The combination of data and model through the prediction function and the objective function leads to a learning algorithm. The class of prediction functions and objective functions we can make use of is restricted by the algorithms they lead to. If the prediction function or the objective function are too complex, then it can be difficult to find an appropriate learning algorithm. Much of the academic field of machine learning is the quest for new learning algorithms that allow us to bring different types of models and data together.

A useful reference for state of the art in machine learning is the UK Royal Society Report, Machine Learning: Power and Promise of Computers that Learn by Example.

You can also check my post blog post on What is Machine Learning?.

Artificial Intelligence and Data Science

[edit]

Machine learning technologies have been the driver of two related, but distinct disciplines. The first is data science. Data science is an emerging field that arises from the fact that we now collect so much data by happenstance, rather than by experimental design. Classical statistics is the science of drawing conclusions from data, and to do so statistical experiments are carefully designed. In the modern era we collect so much data that there’s a desire to draw inferences directly from the data.

As well as machine learning, the field of data science draws from statistics, cloud computing, data storage (e.g. streaming data), visualization and data mining.

In contrast, artificial intelligence technologies typically focus on emulating some form of human behaviour, such as understanding an image, or some speech, or translating text from one form to another. The recent advances in artificial intelligence have come from machine learning providing the automation. But in contrast to data science, in artificial intelligence the data is normally collected with the specific task in mind. In this sense it has strong relations to classical statistics.

Classically artificial intelligence worried more about logic and planning and focused less on data driven decision making. Modern machine learning owes more to the field of Cybernetics (Wiener, 1948) than artificial intelligence. Related fields include robotics, speech recognition, language understanding and computer vision.

There are strong overlaps between the fields, the wide availability of data by happenstance makes it easier to collect data for designing AI systems. These relations are coming through wide availability of sensing technologies that are interconnected by cellular networks, WiFi and the internet. This phenomenon is sometimes known as the Internet of Things, but this feels like a dangerous misnomer.
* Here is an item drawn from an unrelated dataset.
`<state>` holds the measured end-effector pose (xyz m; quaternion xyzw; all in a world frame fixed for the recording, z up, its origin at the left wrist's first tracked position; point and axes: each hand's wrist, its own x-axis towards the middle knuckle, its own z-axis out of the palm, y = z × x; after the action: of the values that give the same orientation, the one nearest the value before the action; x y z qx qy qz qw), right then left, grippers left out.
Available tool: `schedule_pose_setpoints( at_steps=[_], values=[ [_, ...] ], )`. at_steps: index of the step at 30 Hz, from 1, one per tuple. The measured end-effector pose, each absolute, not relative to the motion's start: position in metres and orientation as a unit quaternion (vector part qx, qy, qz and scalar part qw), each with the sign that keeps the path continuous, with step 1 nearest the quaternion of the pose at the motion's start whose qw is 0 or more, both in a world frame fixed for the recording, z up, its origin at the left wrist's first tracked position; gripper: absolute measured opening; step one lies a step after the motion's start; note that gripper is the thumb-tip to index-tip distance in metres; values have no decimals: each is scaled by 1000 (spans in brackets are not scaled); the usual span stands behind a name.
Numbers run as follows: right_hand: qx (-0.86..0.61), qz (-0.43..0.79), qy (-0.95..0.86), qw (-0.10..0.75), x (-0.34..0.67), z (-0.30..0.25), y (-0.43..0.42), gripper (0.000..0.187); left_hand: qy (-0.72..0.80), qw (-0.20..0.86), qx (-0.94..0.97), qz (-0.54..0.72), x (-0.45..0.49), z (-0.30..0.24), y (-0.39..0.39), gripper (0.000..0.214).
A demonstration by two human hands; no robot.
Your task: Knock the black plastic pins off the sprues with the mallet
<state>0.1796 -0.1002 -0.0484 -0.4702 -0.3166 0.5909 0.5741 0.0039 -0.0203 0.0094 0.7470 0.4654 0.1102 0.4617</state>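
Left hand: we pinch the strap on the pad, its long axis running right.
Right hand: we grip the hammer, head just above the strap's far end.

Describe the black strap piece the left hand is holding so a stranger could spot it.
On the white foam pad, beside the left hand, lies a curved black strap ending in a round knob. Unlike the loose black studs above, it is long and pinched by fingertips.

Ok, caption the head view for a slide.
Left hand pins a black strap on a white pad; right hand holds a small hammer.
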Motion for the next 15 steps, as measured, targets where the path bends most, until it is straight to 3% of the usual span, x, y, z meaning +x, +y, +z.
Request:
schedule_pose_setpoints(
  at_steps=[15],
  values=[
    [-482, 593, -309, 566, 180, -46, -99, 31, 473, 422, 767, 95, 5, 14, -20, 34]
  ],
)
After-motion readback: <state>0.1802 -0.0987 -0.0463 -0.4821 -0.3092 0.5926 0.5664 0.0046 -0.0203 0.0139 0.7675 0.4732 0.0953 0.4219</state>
We must never forget that we are interconnecting people, not things.

Convention for the Protection of Individuals with regard to Automatic Processing of Personal Data (1981/1/28)

What does Machine Learning do?

[edit]

Any process of automation allows us to scale what we do by codifying a process in some way that makes it efficient and repeatable. Machine learning automates by emulating human (or other actions) found in data. Machine learning codifies in the form of a mathematical function that is learnt by a computer. If we can create these mathematical functions in ways in which they can interconnect, then we can also build systems.
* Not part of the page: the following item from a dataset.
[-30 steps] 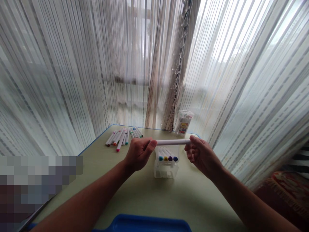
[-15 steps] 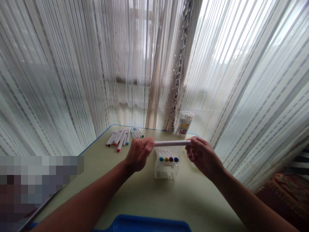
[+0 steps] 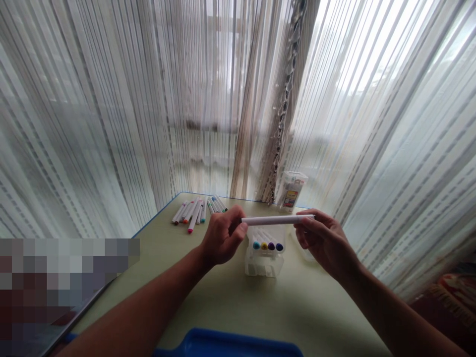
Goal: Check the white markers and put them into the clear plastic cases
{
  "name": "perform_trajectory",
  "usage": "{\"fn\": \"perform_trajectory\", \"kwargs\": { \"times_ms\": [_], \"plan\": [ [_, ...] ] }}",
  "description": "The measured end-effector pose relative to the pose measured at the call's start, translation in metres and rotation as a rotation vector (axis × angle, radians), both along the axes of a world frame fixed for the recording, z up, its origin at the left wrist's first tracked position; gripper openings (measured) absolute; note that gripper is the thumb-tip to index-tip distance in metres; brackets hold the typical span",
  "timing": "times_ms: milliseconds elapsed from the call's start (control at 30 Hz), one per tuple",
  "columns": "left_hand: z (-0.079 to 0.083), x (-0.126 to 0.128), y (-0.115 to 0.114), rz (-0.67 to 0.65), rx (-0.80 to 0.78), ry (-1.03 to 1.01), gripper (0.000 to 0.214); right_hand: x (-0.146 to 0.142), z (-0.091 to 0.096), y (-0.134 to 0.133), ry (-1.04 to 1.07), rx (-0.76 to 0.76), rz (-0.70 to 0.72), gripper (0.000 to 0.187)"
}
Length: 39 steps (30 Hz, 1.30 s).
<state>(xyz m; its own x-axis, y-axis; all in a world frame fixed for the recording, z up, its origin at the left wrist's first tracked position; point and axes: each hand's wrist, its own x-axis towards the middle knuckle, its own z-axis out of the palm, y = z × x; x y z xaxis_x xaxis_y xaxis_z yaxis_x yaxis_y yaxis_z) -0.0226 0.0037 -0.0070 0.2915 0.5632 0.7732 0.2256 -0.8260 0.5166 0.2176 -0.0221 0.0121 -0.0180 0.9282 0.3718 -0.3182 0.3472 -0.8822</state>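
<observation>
Pinched between thumb and fingers of left hand (image 3: 223, 238) at one end and of right hand (image 3: 332, 238) at the other: white marker (image 3: 271, 220), nearly level above the desk (image 3: 230, 307). Judged light, stiff, smooth enough to roll; best taken mid-barrel, with little pressure. Just beyond, in clear holder (image 3: 264, 265): four markers (image 3: 264, 245) with turquoise, yellow, purple and dark blue ends facing out. Partly behind right hand: clear plastic piece (image 3: 308, 255). Near the far edge: labelled clear box (image 3: 293, 193), with contents too indistinct to tell.
</observation>
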Motion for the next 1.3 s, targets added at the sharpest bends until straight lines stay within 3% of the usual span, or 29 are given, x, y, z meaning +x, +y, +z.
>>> {"fn": "perform_trajectory", "kwargs": {
  "times_ms": [200, 500, 833, 1067, 1300],
  "plan": [
    [0.0, 0.0, 0.0, 0.0, -0.014, -0.025, 0.013, 0.003, -0.005, 0.0, -0.071, 0.11, -0.03, 0.018],
    [-0.001, 0.0, 0.004, -0.017, -0.015, 0.033, 0.02, 0.002, -0.01, -0.005, -0.255, 0.353, -0.193, 0.013],
    [-0.001, 0.0, 0.004, 0.005, -0.042, 0.021, 0.028, 0.003, -0.011, -0.006, -0.283, 0.353, -0.204, 0.017],
    [-0.001, 0.002, 0.004, 0.027, -0.076, -0.022, 0.033, 0.001, 0.003, -0.015, -0.045, 0.288, -0.189, 0.012],
    [-0.003, 0.002, 0.01, 0.125, -0.091, -0.007, 0.036, 0.002, 0.008, -0.029, -0.076, 0.397, -0.31, 0.009]
  ]
}}
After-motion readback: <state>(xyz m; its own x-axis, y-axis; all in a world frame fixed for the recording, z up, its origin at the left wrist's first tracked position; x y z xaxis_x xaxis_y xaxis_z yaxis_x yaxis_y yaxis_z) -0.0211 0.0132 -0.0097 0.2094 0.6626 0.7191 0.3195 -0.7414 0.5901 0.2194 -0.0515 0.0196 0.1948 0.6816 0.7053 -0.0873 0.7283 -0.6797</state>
Machine learning works through codifying a prediction of interest into a mathematical function. For example, we can try and predict the probability that a customer wants to by a jersey given knowledge of their age, and the latitude where they live. The technique known as logistic regression estimates the odds that someone will by a jumper as a linear weighted sum of the features of interest.

\[ \text{odds} = \frac{p(\text{bought})}{p(\text{not bought})} \]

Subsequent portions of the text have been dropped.